### TRY IT
The required output is every line from the beginning of the entries below through the line that includes "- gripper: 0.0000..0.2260", copied exactly.

### RECORD EXCERPTS
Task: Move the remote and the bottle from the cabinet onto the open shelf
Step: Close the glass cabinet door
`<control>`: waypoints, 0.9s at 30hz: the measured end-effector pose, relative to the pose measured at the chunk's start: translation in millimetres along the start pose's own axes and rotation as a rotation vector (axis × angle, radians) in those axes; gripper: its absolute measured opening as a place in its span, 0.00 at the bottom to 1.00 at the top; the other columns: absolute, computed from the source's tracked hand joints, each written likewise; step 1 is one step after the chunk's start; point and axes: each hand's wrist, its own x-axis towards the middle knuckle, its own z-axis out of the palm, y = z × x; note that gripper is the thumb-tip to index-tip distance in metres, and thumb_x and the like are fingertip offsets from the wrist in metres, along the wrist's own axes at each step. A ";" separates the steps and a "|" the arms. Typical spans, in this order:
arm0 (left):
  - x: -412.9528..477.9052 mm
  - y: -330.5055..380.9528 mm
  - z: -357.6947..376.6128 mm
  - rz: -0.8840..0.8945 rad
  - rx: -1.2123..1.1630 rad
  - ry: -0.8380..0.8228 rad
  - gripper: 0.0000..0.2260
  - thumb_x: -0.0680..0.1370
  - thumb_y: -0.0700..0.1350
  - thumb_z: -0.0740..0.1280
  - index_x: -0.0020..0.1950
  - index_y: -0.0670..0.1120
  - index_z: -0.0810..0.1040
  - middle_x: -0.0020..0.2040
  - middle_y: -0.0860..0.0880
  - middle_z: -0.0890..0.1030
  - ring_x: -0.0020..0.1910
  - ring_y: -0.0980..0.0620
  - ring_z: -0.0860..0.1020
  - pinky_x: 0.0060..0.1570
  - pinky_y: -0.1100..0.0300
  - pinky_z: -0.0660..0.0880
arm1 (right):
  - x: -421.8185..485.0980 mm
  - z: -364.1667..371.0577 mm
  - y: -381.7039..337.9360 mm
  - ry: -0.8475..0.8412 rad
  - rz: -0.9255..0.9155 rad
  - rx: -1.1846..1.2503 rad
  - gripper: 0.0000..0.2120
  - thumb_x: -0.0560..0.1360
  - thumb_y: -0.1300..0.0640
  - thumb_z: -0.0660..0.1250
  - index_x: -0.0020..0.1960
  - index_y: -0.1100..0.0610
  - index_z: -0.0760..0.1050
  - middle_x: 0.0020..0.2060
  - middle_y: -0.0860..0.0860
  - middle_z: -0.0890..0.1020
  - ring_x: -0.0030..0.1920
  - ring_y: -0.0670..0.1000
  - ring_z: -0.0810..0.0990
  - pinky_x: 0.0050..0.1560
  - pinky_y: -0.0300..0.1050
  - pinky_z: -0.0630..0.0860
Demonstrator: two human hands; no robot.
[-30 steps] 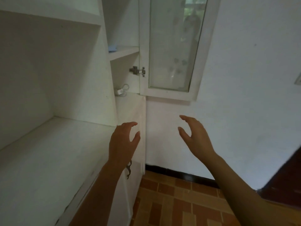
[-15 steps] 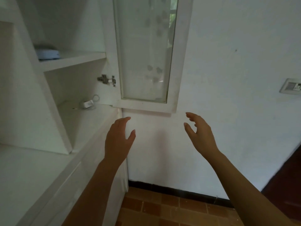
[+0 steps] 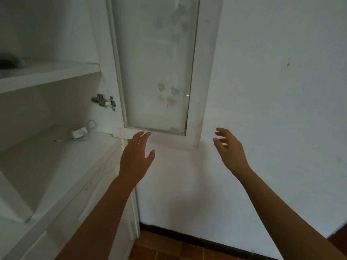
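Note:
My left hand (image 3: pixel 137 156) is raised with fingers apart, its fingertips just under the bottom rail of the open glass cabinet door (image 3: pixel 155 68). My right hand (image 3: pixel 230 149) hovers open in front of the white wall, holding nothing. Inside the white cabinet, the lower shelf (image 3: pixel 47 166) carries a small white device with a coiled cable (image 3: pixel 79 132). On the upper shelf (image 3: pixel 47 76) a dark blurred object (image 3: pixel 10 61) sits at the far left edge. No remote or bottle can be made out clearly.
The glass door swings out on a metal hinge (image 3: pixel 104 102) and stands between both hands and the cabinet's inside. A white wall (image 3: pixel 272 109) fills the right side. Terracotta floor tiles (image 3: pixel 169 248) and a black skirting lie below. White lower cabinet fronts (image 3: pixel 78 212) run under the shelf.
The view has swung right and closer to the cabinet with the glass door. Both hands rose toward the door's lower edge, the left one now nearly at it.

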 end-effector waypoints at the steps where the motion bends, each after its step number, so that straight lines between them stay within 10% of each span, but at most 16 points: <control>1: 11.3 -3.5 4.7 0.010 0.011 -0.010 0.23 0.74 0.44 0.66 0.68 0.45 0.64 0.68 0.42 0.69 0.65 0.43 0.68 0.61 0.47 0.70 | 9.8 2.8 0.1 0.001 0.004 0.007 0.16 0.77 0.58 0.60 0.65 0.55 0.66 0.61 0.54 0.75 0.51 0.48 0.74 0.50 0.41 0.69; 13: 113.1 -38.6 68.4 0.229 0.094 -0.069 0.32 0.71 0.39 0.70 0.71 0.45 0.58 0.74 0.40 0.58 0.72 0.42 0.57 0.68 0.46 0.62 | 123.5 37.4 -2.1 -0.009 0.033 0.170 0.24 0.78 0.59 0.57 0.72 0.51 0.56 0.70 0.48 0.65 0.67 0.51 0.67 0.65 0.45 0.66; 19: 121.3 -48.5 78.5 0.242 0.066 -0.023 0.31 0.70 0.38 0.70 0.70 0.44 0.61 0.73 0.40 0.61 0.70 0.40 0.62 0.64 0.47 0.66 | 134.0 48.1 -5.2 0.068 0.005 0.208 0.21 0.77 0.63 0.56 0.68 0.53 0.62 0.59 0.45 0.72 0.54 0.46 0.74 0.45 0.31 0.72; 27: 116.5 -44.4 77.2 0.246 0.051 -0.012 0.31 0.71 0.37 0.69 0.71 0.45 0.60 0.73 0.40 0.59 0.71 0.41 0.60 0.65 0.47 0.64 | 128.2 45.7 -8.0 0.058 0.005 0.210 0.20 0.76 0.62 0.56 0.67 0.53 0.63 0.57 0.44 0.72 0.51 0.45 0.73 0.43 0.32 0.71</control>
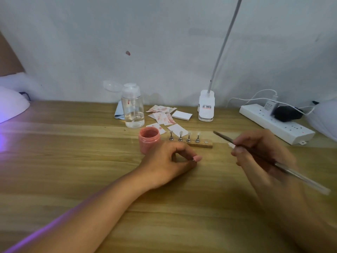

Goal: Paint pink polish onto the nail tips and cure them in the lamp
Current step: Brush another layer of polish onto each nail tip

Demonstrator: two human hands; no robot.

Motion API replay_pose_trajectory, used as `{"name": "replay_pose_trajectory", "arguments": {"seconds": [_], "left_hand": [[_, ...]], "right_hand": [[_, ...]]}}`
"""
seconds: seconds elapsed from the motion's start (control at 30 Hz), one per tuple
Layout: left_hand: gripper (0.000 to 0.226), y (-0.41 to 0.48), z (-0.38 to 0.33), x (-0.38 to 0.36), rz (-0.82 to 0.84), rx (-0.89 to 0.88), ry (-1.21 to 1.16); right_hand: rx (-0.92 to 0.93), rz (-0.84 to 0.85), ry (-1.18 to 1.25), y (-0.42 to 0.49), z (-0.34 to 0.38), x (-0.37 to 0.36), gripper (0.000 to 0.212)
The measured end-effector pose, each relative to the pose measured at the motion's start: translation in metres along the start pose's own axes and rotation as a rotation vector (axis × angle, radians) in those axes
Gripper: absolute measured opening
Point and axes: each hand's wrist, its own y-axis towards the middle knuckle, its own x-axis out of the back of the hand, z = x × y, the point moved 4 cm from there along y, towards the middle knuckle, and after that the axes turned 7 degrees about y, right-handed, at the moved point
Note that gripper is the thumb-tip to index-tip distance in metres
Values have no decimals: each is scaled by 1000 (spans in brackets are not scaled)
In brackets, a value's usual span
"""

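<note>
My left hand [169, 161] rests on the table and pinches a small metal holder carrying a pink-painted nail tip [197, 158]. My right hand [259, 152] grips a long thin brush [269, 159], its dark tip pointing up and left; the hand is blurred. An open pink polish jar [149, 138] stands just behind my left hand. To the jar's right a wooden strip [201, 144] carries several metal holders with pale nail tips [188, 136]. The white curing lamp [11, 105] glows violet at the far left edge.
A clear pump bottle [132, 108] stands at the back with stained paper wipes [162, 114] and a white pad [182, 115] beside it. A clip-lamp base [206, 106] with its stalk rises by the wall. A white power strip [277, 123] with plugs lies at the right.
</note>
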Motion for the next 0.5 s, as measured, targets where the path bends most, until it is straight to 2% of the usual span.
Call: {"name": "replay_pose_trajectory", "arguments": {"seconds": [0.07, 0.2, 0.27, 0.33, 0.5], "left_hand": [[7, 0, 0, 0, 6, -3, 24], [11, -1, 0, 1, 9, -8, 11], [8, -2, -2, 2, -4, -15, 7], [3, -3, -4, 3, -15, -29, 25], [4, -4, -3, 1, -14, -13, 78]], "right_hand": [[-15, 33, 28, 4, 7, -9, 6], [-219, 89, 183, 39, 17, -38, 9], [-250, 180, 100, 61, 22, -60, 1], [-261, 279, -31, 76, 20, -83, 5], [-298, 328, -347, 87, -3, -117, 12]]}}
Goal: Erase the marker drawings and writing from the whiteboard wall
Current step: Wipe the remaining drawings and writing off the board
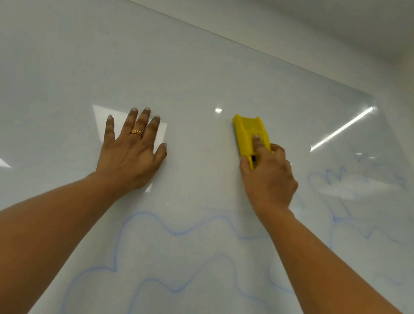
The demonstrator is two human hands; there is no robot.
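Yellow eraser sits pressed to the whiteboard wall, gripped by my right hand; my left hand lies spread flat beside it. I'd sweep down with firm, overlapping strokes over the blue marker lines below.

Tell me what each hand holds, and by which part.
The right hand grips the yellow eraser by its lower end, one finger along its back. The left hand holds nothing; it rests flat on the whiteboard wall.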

### RESULT OF THIS EXERCISE
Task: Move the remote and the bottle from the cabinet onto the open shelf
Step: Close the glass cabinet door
`<control>`: waypoints, 0.9s at 30hz: the measured end-effector pose, relative to the pose measured at the chunk's start: translation in millimetres along the start pose's own axes and rotation as a rotation vector (axis × angle, radians) in those axes; gripper: its absolute measured opening as a place in its span, 0.00 at the bottom to 1.00 at the top; the other columns: absolute, computed from the source's tracked hand joints, each written likewise; step 1 is one step after the chunk's start; point and axes: each hand's wrist, its own x-axis towards the middle knuckle, its own z-axis out of the palm, y = z × x; note that gripper is the thumb-tip to index-tip distance in metres, and thumb_x and the like are fingertip offsets from the wrist in metres, along the wrist's own axes at each step. A ";" separates the steps and a "|" the arms. Typical spans, in this order:
arm0 (left):
  - x: -412.9528..477.9052 mm
  - y: -330.5055..380.9528 mm
  - z: -357.6947..376.6128 mm
  - rz: -0.8840..0.8945 rad
  - rx: -1.2123..1.1630 rad
  - ry: -0.8380..0.8228 rad
  - gripper: 0.0000..0.2260

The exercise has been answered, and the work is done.